The unusually long pedal travel (spongy brake pedal) is probably due to one of two things:

1. There's air in the lines and the brakes need to be bled again. If you haven't done it already, try the 2 man method and make sure that the person operating the bleeder screw closes it _before_ the flow stops (before the pedal hits the floor).

2. The brake pads you got are thinner than the ones that were on there before, and the brake booster preload needs to be adjusted. I have a feeling this is the problem in your case. Not all brake pads have the same initial thickness. Sometimes you will get new pads that start out so thin that the piston has to come out a few extra millimeters just to touch the brake pad.

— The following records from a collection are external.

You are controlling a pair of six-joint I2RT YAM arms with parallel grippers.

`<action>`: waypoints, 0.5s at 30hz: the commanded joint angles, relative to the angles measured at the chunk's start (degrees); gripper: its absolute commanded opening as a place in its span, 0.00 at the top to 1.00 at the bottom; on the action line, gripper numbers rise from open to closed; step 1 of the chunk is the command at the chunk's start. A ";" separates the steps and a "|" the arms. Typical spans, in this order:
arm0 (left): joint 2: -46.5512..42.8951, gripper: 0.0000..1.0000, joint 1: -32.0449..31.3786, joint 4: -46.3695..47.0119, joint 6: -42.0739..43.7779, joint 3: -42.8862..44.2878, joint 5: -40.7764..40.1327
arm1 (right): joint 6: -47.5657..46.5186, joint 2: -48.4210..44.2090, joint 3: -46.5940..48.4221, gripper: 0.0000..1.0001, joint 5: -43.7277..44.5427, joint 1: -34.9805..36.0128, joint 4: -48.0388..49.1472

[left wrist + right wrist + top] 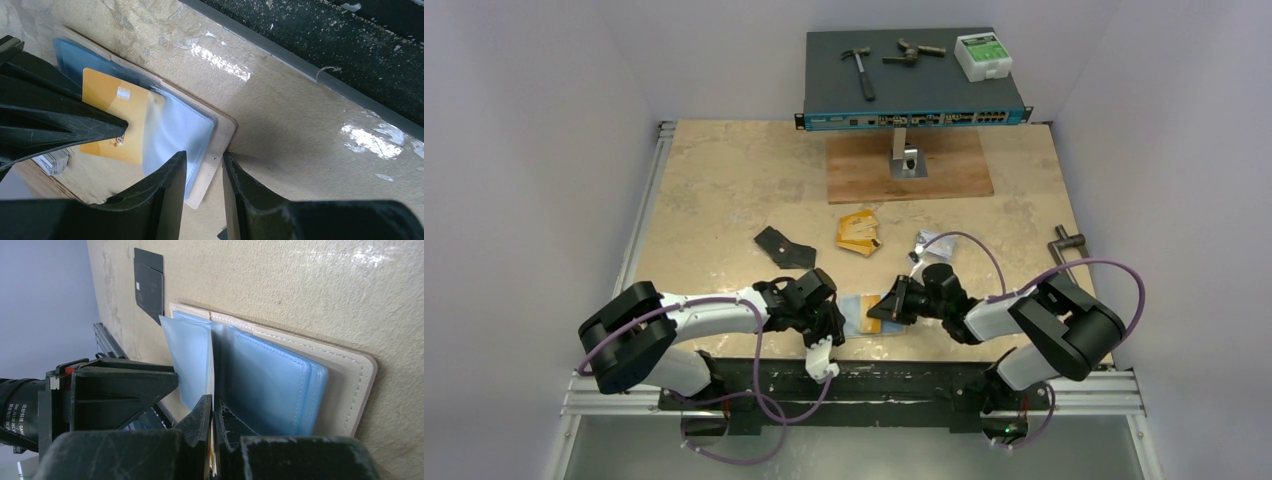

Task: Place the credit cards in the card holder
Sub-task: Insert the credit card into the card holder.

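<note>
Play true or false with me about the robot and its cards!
1. The right gripper pinches an orange card. True.
2. The card holder is folded shut. False: it lies open, with its blue pockets showing.
3. A hammer lies on the table beside the cards. False: it lies on top of the dark box at the back.
4. The black wallet lies apart from the card holder. True.
5. The left gripper holds a card. False: its jaws stand apart at the card holder's corner, with no card between them.
</note>
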 commanded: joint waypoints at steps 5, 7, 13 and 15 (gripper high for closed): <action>-0.96 0.70 -1.15 0.65 -0.77 -0.53 0.86 | -3.45 0.59 3.70 0.95 2.19 0.41 -6.64; -1.02 0.70 -1.33 0.57 -0.92 -0.41 0.84 | -3.91 0.39 4.95 0.91 3.52 0.67 -8.27; -1.04 0.71 -1.34 0.44 -1.14 -0.30 0.56 | -6.18 -0.50 8.16 0.81 6.81 1.86 -16.10; -1.15 0.71 -1.43 0.31 -1.19 -0.44 0.55 | -7.02 -1.49 8.69 0.77 8.11 1.99 -19.95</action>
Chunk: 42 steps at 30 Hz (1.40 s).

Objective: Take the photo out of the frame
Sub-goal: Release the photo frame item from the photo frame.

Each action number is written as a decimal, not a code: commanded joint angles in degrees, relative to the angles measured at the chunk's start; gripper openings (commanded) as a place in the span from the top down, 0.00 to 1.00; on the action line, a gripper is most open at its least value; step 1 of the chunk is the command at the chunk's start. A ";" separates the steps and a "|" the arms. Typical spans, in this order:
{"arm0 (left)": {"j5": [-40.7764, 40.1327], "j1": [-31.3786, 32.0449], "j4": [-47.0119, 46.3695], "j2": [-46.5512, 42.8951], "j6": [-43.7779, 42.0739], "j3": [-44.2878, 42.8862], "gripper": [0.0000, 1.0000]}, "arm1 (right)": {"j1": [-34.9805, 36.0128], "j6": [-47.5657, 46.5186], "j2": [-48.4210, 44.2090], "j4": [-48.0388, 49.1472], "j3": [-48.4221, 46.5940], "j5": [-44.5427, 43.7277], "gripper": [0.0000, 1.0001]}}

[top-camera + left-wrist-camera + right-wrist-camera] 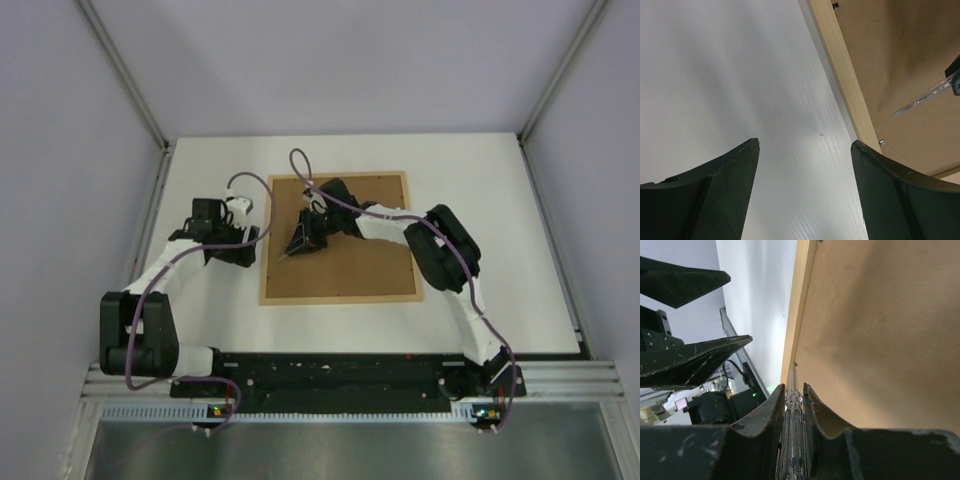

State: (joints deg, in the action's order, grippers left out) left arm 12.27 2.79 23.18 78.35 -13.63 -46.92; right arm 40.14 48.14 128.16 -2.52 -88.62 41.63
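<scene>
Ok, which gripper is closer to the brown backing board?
Right. The right gripper is above the backing board, holding a clear tool; the left gripper is beside the frame, above the table.

Posture, left arm [135,330]: elbow folded low, well off the left side of the frame [340,297], forearm angled up toward that left edge. The left gripper [805,145] hangs just outside the frame's left edge, fingers wide apart, nothing between them.

Posture, right arm [445,250]: elbow raised over the frame's right part, forearm stretched leftward across it. The right gripper [792,388] sits over the frame's left half, tilted toward the left edge, fingers pinched on a thin clear tool [792,427].
</scene>
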 commanded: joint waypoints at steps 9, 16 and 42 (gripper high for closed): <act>2.76 0.03 -0.15 0.93 -0.70 -0.28 0.03 | 2.31 -0.94 2.18 2.08 -0.41 -1.90 1.00; 3.63 0.03 1.08 2.42 -0.79 -0.81 0.01 | 3.19 -4.36 2.27 2.00 0.02 -3.04 1.00; 29.82 -6.39 5.03 15.78 3.61 -5.99 0.04 | 3.81 -4.11 -1.95 12.01 9.43 -0.49 1.00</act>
State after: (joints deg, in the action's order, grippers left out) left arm 34.65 -1.87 27.49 91.70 -11.09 -50.83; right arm 42.65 45.21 128.18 10.24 -80.51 43.05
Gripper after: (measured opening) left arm 0.970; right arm 0.174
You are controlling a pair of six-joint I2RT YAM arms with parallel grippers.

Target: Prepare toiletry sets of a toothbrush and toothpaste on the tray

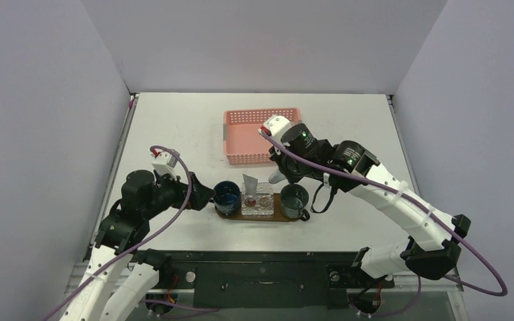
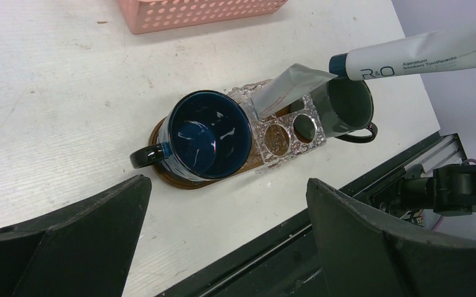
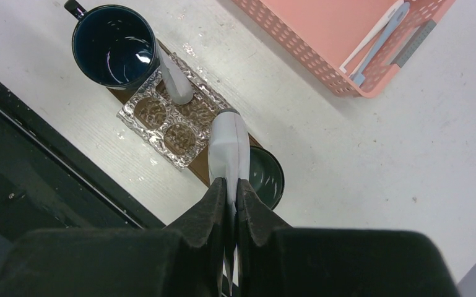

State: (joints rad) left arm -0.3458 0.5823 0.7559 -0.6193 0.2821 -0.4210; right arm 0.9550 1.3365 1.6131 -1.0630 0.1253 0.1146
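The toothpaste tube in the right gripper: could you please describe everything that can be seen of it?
The toothpaste tube looks soft and white, with a dark blue cap and dark lettering that includes R&O and Toothpaste. The right gripper is shut on its flattened rear end; nothing else seems to touch it. It hangs in the air, cap leading, over the dark green mug, pointing toward the clear holder and the second tube standing in it.
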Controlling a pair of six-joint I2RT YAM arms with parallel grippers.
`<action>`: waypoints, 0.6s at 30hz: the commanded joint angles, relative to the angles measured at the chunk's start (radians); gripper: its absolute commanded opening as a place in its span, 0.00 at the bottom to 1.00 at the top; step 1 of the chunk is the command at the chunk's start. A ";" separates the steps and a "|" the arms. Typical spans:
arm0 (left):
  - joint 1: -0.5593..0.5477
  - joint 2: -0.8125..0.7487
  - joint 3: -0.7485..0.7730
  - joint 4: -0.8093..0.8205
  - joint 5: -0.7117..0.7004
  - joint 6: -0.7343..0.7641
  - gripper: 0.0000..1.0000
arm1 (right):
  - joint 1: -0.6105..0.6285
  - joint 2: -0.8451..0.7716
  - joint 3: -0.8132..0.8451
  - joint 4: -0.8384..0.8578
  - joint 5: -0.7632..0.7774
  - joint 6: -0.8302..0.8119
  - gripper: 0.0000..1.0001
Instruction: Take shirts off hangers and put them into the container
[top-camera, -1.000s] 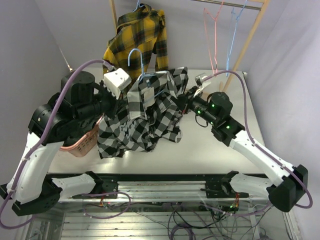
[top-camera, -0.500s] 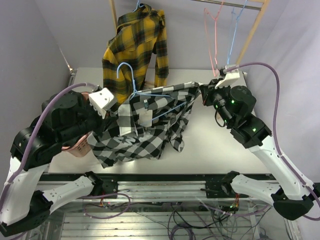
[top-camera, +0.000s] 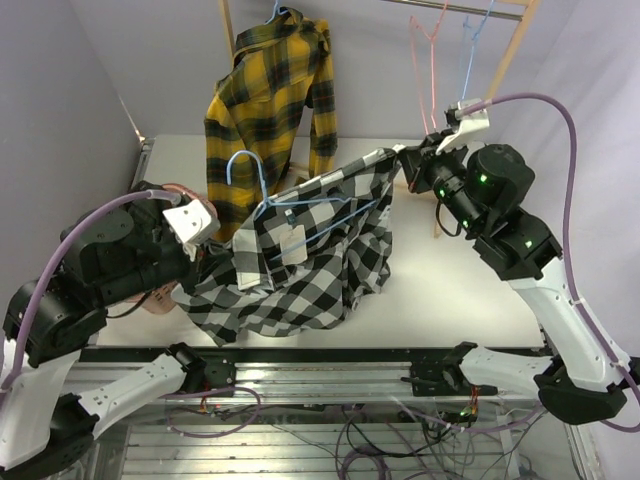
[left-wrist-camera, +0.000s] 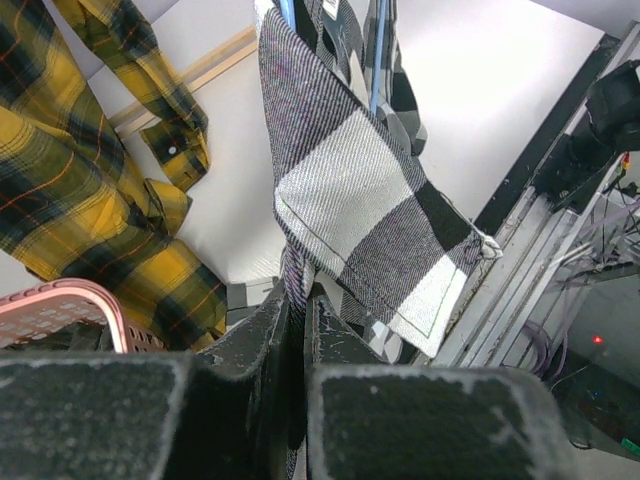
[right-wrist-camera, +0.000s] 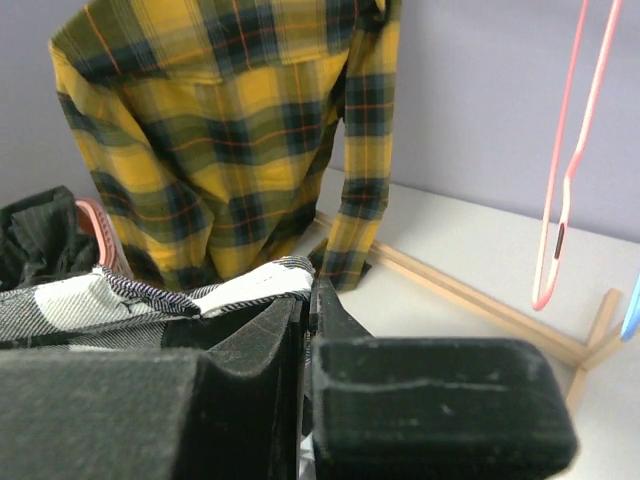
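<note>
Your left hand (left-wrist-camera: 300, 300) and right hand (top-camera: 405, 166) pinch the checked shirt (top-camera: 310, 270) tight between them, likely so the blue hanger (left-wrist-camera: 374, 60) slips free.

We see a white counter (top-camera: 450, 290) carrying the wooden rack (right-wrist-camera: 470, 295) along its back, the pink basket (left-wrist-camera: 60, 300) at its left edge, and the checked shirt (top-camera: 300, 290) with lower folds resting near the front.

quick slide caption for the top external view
Left gripper and right gripper stretch the black-and-white checked shirt, light blue hanger inside, yellow plaid shirt hanging behind.
</note>
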 joint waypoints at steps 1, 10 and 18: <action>0.005 -0.028 -0.023 -0.038 -0.003 0.006 0.07 | -0.022 0.006 0.081 0.032 0.120 -0.031 0.00; 0.005 -0.050 0.002 -0.037 0.095 0.030 0.07 | -0.022 0.042 0.085 0.139 0.218 -0.072 0.00; 0.004 -0.105 -0.015 0.001 0.248 0.040 0.07 | -0.023 0.088 0.114 0.191 0.185 -0.091 0.00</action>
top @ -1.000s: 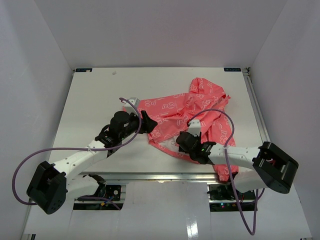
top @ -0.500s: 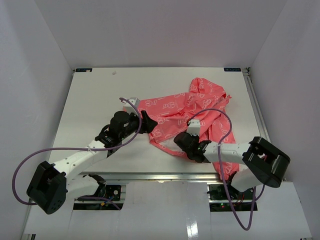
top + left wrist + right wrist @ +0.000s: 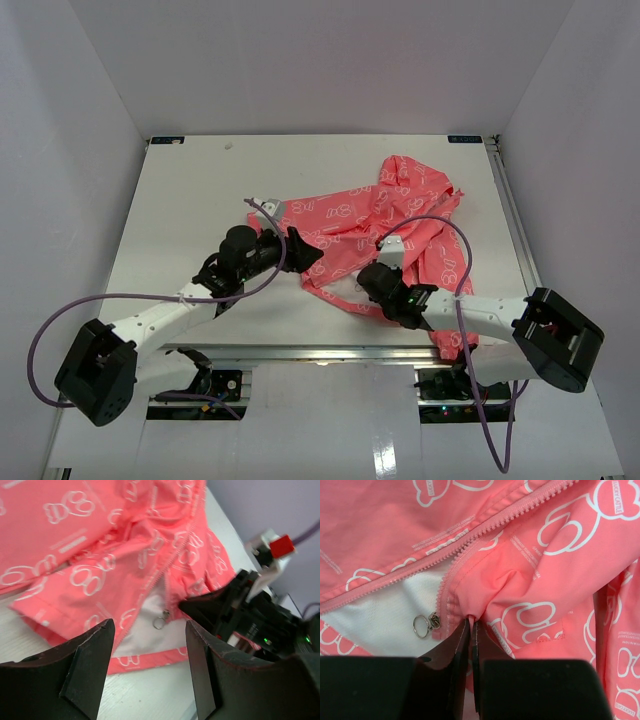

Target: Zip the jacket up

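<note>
Right wrist view: jacket (image 3: 530, 555), rumpled on worktop (image 3: 180, 200), fold beside zipper pull (image 3: 426, 625) pinched by right fingers (image 3: 461, 650); left fingers (image 3: 92, 665) spread, empty above hem; risk: thin fabric slipping free under tension, teeth misaligning.

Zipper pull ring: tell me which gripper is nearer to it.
Right. The right gripper is shut on a fold of the jacket just beside the zipper pull ring. The left gripper stands open farther off, with the ring ahead of it.

Left arm (image 3: 160, 318) reaches forward and right; left pincer (image 3: 303, 251) stands wide. Right arm (image 3: 485, 308) reaches left; right pincer (image 3: 368, 280) is clamped closed.
</note>
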`<state>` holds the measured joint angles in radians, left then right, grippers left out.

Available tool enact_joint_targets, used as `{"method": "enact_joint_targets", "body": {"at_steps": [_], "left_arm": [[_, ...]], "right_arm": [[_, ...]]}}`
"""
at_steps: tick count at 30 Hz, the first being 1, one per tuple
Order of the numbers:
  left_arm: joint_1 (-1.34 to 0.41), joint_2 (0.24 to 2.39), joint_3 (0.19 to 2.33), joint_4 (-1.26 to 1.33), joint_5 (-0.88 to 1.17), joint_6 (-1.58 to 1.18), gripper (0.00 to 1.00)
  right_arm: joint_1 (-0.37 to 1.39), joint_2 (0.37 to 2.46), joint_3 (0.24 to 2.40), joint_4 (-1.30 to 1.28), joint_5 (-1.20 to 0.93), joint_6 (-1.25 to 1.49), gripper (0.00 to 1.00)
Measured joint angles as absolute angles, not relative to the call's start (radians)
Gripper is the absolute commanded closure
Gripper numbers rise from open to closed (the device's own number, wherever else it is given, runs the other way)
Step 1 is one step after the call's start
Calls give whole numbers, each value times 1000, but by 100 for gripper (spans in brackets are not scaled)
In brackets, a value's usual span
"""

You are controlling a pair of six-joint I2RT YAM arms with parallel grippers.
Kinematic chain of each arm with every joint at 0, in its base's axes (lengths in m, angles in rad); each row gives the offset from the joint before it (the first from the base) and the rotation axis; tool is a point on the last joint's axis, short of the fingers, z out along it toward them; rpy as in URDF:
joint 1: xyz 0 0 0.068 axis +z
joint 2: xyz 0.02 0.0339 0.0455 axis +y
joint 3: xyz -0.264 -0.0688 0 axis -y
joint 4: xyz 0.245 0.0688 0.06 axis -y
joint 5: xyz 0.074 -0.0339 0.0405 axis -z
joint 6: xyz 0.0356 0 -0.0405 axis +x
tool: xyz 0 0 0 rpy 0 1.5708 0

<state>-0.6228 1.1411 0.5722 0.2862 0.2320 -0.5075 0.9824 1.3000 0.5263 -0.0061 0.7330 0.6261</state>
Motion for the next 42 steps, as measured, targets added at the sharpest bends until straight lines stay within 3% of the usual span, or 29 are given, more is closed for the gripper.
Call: {"method": "enact_joint_targets", "body": {"at_steps": [10,22,37,42], "left_arm": [[-623,1369,581,445,555,-498,36],[-624,1624,736,557,797,-470,41],[-688,1858,888,580,873,-454,47],[-699,1863,891,612,894,-462,55]], "right_arm": [[982,1133,349,205,661,505,91],[981,954,222,396,536,386,91],[981,921,199,439,465,356,89],[981,921,198,443,457,354,86]]}}
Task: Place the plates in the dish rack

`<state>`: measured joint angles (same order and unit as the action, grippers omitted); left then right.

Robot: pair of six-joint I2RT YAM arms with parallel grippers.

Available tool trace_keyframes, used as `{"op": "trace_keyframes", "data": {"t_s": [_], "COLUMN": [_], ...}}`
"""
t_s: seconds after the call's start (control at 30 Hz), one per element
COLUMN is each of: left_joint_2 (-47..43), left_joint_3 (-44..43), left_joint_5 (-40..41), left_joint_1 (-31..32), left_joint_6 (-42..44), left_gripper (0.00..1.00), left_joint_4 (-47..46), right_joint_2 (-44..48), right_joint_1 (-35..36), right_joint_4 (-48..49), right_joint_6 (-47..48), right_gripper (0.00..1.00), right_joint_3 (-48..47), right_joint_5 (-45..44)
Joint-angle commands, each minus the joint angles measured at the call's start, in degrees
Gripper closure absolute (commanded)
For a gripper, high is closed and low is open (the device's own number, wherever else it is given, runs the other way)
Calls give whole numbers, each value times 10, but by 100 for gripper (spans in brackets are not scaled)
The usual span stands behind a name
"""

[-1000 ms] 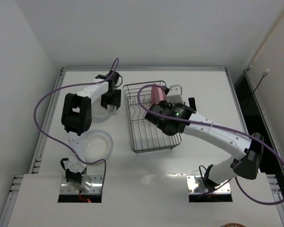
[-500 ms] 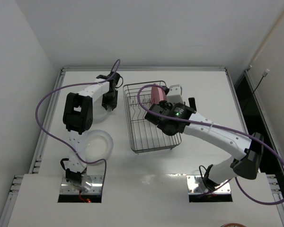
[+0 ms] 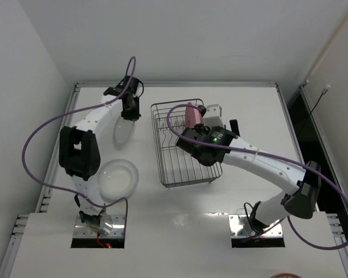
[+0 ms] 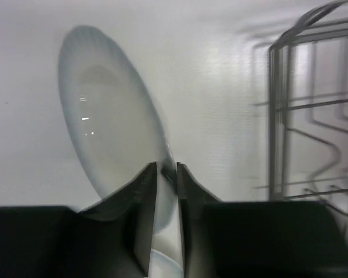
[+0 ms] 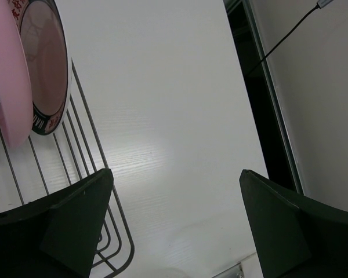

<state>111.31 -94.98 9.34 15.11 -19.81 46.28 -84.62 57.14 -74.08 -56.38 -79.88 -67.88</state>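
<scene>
1. Fingertips of my left gripper (image 4: 167, 169) are clamped on the rim of one translucent plate (image 4: 107, 136). It is tilted on edge just left of the dish rack (image 3: 185, 152). I cannot tell whether its lower edge touches anything.
2. Nearer my bases, the second translucent plate (image 3: 117, 178) lies flat on the white table (image 3: 255, 110), apart from the rack.
3. At the rack's far end the pink plate (image 5: 8, 87) stands upright, with the patterned plate (image 5: 46, 69) right against it.
4. On my right gripper (image 5: 175, 185) the fingers are spread wide around nothing, above the rack's corner and bare tabletop.
5. Plain white walls (image 3: 162, 40) close the left and back. Past the table's right edge runs a dark gap, and a thin black cable (image 5: 284, 35) hangs on the wall there.
6. From above, my right arm (image 3: 261, 162) covers part of the rack. The pink plate is cut off by the wrist view's edge. The patterned rim's marks are too blurred to read.
</scene>
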Motion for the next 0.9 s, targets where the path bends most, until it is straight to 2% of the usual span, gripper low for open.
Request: {"op": "trace_keyframes", "data": {"t_s": [0.0,0.47,0.67,0.77,0.87], "left_joint_2": [-88,-100,-141,-152,-179], "left_joint_3": [7,12,18,-24,-66], "left_joint_5": [-5,3,22,22,62], "left_joint_1": [-1,-1,-1,-1,11], "left_joint_6": [-17,-22,-33,-45,-68], "left_gripper": [100,100,100,100,100], "left_joint_4": [-60,-66,-74,-62,-53], "right_joint_2": [-12,-42,-42,-23,-14], "right_joint_1": [2,8,8,8,8], "right_joint_4": [-11,-45,-65,-65,-65], "right_joint_6": [-11,-34,-47,-42,-42], "right_gripper": [11,11,11,11,11], "right_joint_3": [-23,-49,-55,-55,-55], "right_joint_5": [-11,-11,-22,-22,-22]}}
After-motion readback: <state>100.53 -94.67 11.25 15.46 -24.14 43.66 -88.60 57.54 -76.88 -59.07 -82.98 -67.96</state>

That extra space equates to a longer pedal travel, which is never good for a brake pedal. By increasing the brake booster preload, you can get rid of that gap and get your pedal back up to where it should be.

Here's the procedure, straight from the B14 FSM:









It's a pretty annoying procedure, especially if it's your first time doing it. When you get under there and look at the rear of the brake pedal assembly, you'll see a rubber boot coming out of the firewall connected to a threaded rod with a nut on it, and the bracket that the rod goes into (which is attached to the brake pedal itself). The more the rod sticks out of the bracket on the pedal, the less your booster preload. Loosen the lock nut, and turn the rod clockwise (with vise grips or pliers) to increase the preload, and counter-clockwise to decrease it.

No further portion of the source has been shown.